Comment était-ce de jouer une pièce à Beyrouth?
C'était très étrange de présenter une pièce sur Beyrouth à Beyrouth. On jouait dans une ancienne salle de cinéma transformée en théâtre de 400 places. Ça se battait pour entrer, c’était le chaos à la porte. Finalement, 100 personnes supplémentaires ont réussi à entrer et se sont agglutinées dans les escaliers ou par terre devant la scène. C'était fou, mais aussi magique. L'écoute du public était incroyable. C'était très particulier pour nous, en tant qu'étrangers, de leur raconter leur propre histoire. Les spectateurs pleuraient. À la fin, certains sont montés sur scène pour nous prendre dans leurs bras. C’était une expérience extrêmement touchante, rare et intime.
Est-ce que cela t’a donné la piqure du voyage?
À l’âge de 15 ans, je suis parti tout seul à Sophia Antipolis, dans le sud de la France, pour étudier dans un lycée durant deux années. C'était une nouvelle école internationale qui acceptait les étrangers. Il y avait des gens d'un peu partout. C'était dur par moments, car je débarquais dans le système français qui est beaucoup plus exigeant. J’en ai arraché.
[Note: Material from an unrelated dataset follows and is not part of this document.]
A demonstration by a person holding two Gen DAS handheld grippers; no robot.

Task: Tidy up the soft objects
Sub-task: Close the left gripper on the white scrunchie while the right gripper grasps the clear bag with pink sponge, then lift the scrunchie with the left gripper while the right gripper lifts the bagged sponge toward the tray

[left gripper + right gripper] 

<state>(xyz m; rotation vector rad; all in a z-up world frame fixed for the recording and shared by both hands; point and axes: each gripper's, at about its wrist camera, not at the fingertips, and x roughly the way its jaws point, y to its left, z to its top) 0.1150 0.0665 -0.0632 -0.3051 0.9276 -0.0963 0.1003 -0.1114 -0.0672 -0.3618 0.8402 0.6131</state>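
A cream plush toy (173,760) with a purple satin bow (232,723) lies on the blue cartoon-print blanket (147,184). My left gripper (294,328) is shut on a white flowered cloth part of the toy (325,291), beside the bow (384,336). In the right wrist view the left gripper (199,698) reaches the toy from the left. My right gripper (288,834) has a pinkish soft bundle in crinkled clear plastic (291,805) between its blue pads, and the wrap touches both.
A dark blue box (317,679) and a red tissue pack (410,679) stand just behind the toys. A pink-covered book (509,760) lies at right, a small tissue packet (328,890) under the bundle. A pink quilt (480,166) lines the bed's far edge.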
Qu’est-ce qui t’a mené au théâtre?
Toujours ado, j’étais de passage à Nice et il y avait une représentation de Pina Bausch, une pionnière dans le domaine de la danse-théâtre. Il ne restait pas de billets. Et là, des gens sont sortis de nulle part et m’ont presque lancé leurs billets. Je suis rentré! Ça a changé ma vie, car je ne me doutais pas qu’on pouvait créer de telles choses.
As-tu tenté de rentrer dans une école de théâtre à ton retour au pays?
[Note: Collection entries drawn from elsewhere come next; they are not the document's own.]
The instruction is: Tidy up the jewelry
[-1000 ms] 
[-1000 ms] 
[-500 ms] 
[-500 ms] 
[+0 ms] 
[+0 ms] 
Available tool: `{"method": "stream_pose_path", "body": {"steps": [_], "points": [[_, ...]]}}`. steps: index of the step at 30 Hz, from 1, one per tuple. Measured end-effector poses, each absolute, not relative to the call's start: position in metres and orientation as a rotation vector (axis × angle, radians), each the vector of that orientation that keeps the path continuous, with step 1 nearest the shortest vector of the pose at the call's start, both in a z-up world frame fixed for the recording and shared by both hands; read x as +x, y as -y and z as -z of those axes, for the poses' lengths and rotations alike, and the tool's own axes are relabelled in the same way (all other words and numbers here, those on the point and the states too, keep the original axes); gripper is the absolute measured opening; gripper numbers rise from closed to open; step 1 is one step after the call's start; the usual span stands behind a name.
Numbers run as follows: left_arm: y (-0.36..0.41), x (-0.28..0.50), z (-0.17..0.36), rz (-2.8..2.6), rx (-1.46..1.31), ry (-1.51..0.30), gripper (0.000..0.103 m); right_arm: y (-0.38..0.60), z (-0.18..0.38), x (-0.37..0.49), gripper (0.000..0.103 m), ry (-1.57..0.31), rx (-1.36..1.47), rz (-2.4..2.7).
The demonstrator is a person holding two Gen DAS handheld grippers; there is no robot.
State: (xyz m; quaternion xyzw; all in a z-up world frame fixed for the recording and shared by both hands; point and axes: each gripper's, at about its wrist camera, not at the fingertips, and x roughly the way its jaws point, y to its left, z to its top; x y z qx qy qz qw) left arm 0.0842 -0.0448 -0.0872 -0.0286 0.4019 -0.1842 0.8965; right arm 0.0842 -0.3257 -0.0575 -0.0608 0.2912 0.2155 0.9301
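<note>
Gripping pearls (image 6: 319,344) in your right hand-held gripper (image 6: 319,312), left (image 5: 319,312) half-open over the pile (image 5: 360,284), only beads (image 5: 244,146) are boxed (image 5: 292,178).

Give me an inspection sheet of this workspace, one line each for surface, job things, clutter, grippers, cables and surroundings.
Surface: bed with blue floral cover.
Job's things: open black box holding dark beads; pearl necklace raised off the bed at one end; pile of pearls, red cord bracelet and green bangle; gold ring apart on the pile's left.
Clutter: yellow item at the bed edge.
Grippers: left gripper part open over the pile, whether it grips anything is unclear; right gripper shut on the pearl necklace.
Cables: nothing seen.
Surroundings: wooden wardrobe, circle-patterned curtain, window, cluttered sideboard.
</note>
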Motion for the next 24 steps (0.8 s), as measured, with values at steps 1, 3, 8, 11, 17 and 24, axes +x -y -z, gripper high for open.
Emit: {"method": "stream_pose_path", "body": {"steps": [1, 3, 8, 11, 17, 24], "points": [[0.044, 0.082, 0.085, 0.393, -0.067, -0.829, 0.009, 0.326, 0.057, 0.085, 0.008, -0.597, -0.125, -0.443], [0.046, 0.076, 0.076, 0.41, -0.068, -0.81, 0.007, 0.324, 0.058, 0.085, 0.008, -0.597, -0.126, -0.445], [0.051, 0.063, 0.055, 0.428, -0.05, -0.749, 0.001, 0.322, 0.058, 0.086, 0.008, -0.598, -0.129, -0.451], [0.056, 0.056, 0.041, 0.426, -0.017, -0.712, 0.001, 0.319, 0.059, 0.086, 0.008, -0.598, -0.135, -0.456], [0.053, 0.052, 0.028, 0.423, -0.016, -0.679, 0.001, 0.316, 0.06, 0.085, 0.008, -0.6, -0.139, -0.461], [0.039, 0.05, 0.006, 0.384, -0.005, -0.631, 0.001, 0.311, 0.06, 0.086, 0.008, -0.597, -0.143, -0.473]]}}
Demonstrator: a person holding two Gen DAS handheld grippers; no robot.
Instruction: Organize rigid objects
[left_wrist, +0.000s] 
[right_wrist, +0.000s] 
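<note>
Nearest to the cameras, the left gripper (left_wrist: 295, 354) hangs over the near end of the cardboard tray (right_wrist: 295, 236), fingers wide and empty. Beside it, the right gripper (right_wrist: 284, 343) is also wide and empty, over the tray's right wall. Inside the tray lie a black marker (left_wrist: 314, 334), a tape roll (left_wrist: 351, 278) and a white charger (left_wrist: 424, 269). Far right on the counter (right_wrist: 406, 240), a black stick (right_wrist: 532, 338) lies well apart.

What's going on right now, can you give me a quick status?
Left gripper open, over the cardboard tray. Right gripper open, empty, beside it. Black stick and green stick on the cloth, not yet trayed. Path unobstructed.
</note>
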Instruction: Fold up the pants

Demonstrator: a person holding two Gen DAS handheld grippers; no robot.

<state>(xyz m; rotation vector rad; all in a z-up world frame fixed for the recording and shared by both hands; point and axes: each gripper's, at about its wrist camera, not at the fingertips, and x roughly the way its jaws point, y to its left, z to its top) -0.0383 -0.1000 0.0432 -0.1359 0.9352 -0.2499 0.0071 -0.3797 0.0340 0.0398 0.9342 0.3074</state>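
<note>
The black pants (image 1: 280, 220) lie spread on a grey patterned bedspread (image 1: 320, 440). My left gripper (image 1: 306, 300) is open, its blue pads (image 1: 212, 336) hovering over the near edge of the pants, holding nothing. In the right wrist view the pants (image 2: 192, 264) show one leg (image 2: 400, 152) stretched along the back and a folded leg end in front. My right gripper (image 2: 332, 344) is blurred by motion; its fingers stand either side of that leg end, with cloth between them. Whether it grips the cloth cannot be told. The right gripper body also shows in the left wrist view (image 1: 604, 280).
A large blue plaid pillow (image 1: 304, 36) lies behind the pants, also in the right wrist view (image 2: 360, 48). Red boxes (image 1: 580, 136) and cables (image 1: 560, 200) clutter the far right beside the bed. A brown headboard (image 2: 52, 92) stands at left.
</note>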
Pas tout de suite! J’ai d’abord étudié en graphisme, puis je me suis inscrit en production à l’option théâtre de Sainte-Thérèse. J’ai vite compris que ce n'était pas pour moi. Mon amie la comédienne Valérie Blais et moi, on a décidé de tenter notre chance en interprétation dans les écoles de théâtre. Valérie a été acceptée à l’École nationale et moi au Conservatoire; j'ai reçu mon diplôme en 1989.
Valérie était ta compagne à ce moment-là...
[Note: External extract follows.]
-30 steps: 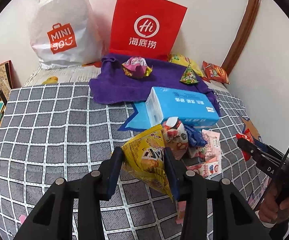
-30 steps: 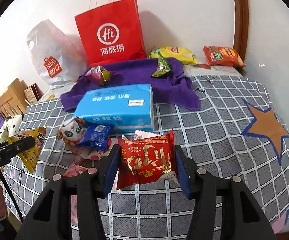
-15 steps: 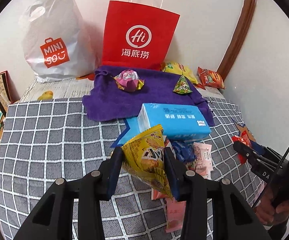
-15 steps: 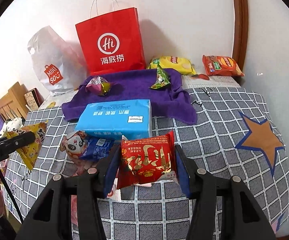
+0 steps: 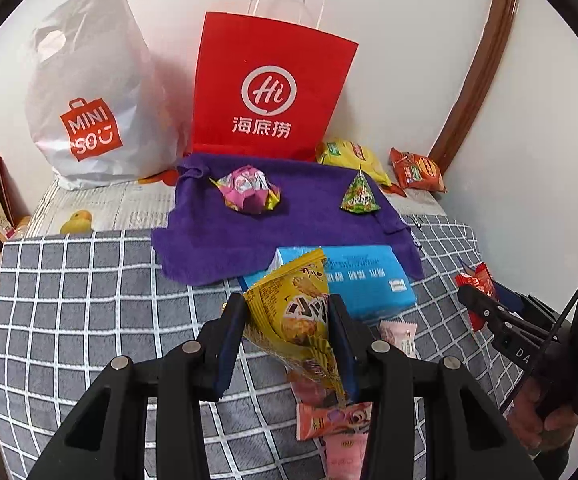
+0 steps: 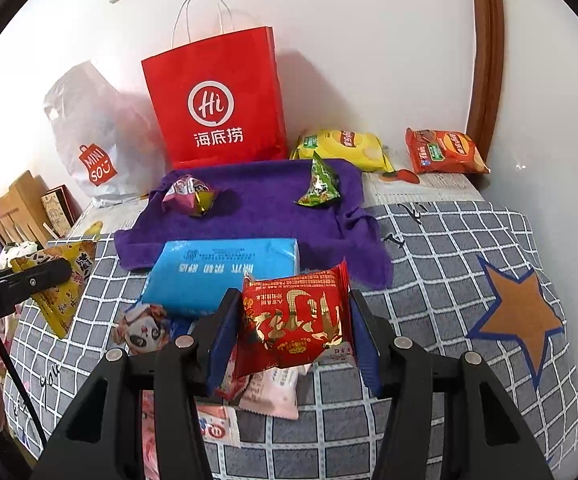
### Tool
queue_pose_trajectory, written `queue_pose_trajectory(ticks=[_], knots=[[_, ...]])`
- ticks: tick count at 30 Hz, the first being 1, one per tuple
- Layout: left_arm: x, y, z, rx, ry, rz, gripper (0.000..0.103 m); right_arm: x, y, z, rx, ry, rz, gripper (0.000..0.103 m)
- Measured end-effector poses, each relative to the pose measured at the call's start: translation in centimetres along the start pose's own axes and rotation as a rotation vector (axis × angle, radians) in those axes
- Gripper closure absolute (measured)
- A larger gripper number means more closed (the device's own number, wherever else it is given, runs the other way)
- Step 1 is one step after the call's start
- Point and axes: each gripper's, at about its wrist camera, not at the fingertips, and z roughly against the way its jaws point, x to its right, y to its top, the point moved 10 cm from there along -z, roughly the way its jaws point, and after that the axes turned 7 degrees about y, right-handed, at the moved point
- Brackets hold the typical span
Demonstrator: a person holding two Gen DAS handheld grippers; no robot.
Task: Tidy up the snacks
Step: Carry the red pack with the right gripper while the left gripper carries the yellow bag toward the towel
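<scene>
My left gripper point(image 5: 287, 320) is shut on a yellow snack packet point(image 5: 295, 312), held above the grey checked bed cover point(image 5: 89, 300). My right gripper point(image 6: 293, 320) is shut on a red snack packet with gold lettering point(image 6: 295, 320), also lifted off the cover. Under both lies a heap of small packets point(image 6: 269, 392), pink ones and a panda-face one point(image 6: 145, 330). Farther back a purple towel point(image 5: 249, 220) carries a pink wrapped snack point(image 5: 247, 188) and a green triangular packet point(image 5: 359, 196). A blue tissue pack point(image 6: 225, 272) lies between the towel and the heap.
A red paper bag point(image 5: 269, 92) and a white plastic shopping bag point(image 5: 89, 92) stand against the wall. Yellow point(image 6: 341, 148) and orange point(image 6: 443, 152) crisp bags lie behind the towel. Wooden furniture point(image 6: 13, 208) with small items stands off the bed's left edge. A brown door frame point(image 6: 485, 60) rises at right.
Both grippers have risen and drawn back with their packets, so the heap and tissue pack now sit lower and closer in view. The grips are unchanged.
</scene>
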Motion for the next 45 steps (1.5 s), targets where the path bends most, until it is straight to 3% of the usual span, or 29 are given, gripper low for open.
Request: queue_pose_trajectory(ticks=[25,45], knots=[[-1.0,4.9,-0.3,0.030,-0.007,0.019,0.064,-1.0,5.2,-2.1,0.018,0.016,0.005,0.051],[-3.6,8.1,-3.7,0.009,0.044,0.033,0.064,-0.7,8.7,-7.3,0.000,0.030,0.009,0.051]])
Oui, on était amoureux! On s'est rencontrés à Sainte-Thérèse et on s’est même mariés pour bénéficier des prêts et bourses. Mais comme on était réellement ensemble, c’était un beau mariage!
Aujourd'hui, vous n'êtes plus ensemble, mais vous êtes restés de grands amis. Valérie est avec Fabien Dupuis depuis 25 ans.
Je suis le parrain de Romy, leur fille et, de mon côté, je suis toujours avec mon amoureux, et tout va bien. Je me sens comblé! Mon amitié avec Valérie est une amitié profonde qui a d’ailleurs inspiré Stéphane Bourguignon, le conjoint de Macha Limonchik, l'autre membre de notre trio d'amis. Il nous a fait jouer nos propres rôles dans la série Tout sur moi. Valérie, Macha et moi sommes vraiment très liés.
En 2025, tu auras 60 ans. Comment entrevois-tu cette nouvelle décennie?
La cinquantaine m’a frappé, tout comme la quarantaine. À chaque décennie, tu franchis une nouvelle étape. Quand je pense à vieillir, je pense à Kim Yaroshevskaya, avec qui j’ai joué alors qu’elle était âgée de 90 ans. Elle avait toujours l’esprit jeune et elle m’a appris que l’âge intérieur n'a rien à voir avec l’extérieur.
Quels sont tes projets en 2025?
Il y a mon rôle dans la série Temps de chien. Ces trois dernières années, j'ai choisi de prendre un peu moins de projets, car après la pandémie, tout s'est accumulé et c'était devenu chaotique. En 2025, j’ai aussi le projet de passer six mois en France pour le travail.